_posts/2018-09-26-index-skip-scan-optimization-in-kudu.md - kudu - Git at Google

 ---
 layout: post
 title: "Index Skip Scan Optimization in Kudu"
 author: Anupama Gupta
 ---

 This summer I got the opportunity to intern with the Apache Kudu team at Cloudera.
 My project was to optimize the Kudu scan path by implementing a technique called
 index skip scan (a.k.a. scan-to-seek, see section 4.1 in [1]).
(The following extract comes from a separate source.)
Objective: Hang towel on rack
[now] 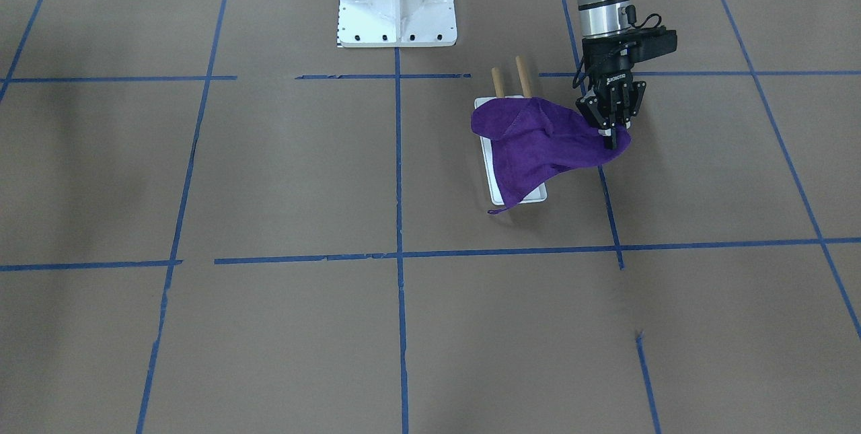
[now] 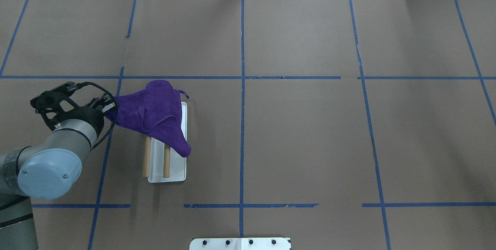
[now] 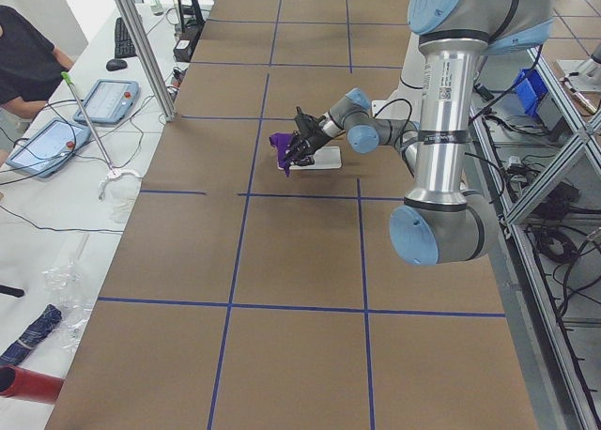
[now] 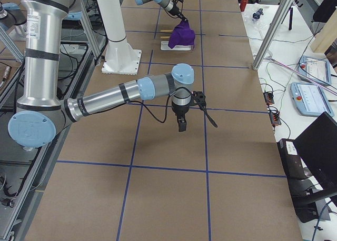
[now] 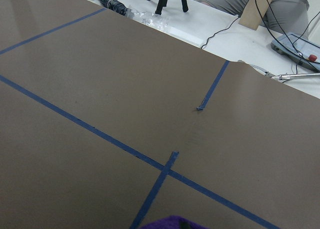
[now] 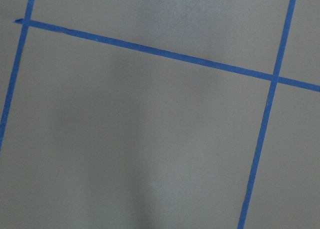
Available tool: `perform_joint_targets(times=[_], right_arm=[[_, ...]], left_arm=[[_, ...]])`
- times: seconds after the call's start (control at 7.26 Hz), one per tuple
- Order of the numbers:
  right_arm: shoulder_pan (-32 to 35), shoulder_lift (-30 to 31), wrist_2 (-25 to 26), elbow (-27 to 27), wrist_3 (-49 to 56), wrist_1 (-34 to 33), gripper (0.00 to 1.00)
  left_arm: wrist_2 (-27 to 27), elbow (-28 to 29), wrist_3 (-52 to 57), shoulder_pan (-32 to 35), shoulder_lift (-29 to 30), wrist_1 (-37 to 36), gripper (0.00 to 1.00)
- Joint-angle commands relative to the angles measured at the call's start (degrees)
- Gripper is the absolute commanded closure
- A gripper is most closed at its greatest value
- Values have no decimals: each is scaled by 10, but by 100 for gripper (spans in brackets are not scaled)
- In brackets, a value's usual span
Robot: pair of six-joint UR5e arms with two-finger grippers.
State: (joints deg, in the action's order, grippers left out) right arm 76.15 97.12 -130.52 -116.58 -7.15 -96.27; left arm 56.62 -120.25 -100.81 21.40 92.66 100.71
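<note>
The purple towel (image 1: pixel 538 145) lies draped over the far end of the rack, whose two wooden dowel bars (image 1: pixel 511 81) stick out toward the robot over the white base (image 1: pixel 521 197). In the overhead view the towel (image 2: pixel 155 114) covers the far half of the bars (image 2: pixel 166 162) and base (image 2: pixel 176 174). My left gripper (image 1: pixel 611 136) is shut on one towel corner and holds it up, just off the rack's left side (image 2: pixel 109 107). A purple sliver (image 5: pixel 167 223) shows in the left wrist view. My right gripper (image 4: pixel 181 124) shows only in the exterior right view, over bare table; I cannot tell its state.
The large white bolted pedestal (image 1: pixel 397 3) stands at the robot's side of the table, also in the overhead view (image 2: pixel 240 243). Blue tape lines (image 1: pixel 399 171) grid the brown table. Operators' tablets and cables (image 4: pixel 310 88) lie beyond the far edge.
</note>
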Motion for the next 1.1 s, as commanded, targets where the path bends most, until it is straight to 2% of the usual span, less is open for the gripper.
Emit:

I wanted to share
 my experience and the progress we've made so far on the approach.

 <!--more-->

 Let's begin with discussing the current query flow in Kudu.
 Consider the following table:

 {% highlight SQL %}
 CREATE TABLE metrics (
     host STRING,
     tstamp INT,
     clusterid INT,
     role STRING,
     PRIMARY KEY (host, tstamp, clusterid)
 );
 {% endhighlight %}

 ![png]({{ site.github.url }}/img/index-skip-scan/example-table.png){: .img-responsive}
 *Sample rows of table `metrics` (sorted by key columns).*


 In this case, by default, Kudu internally builds a primary key index (implemented as a
 [B-tree](https://en.wikipedia.org/wiki/B-tree)) for the table `metrics`.
 As shown in the table above, the index data is sorted by the composite of all key columns.
 When the user query contains the first key column (`host`), Kudu uses the index (as the index data is
 primarily sorted on the first key column).

 Now, what if the user query does not contain the first key column and instead only contains the `tstamp` column?
 In the above case, the `tstamp` column values are sorted with respect to `host`,
 but are not globally sorted, and as such, it's non-trivial to use the index to filter rows.
 Instead, a full tablet scan is done by default. Other databases may optimize such scans by building secondary indexes
 (though it might be redundant to build one on one of the primary keys). However, this isn't an option for Kudu,
 given its lack of secondary index support.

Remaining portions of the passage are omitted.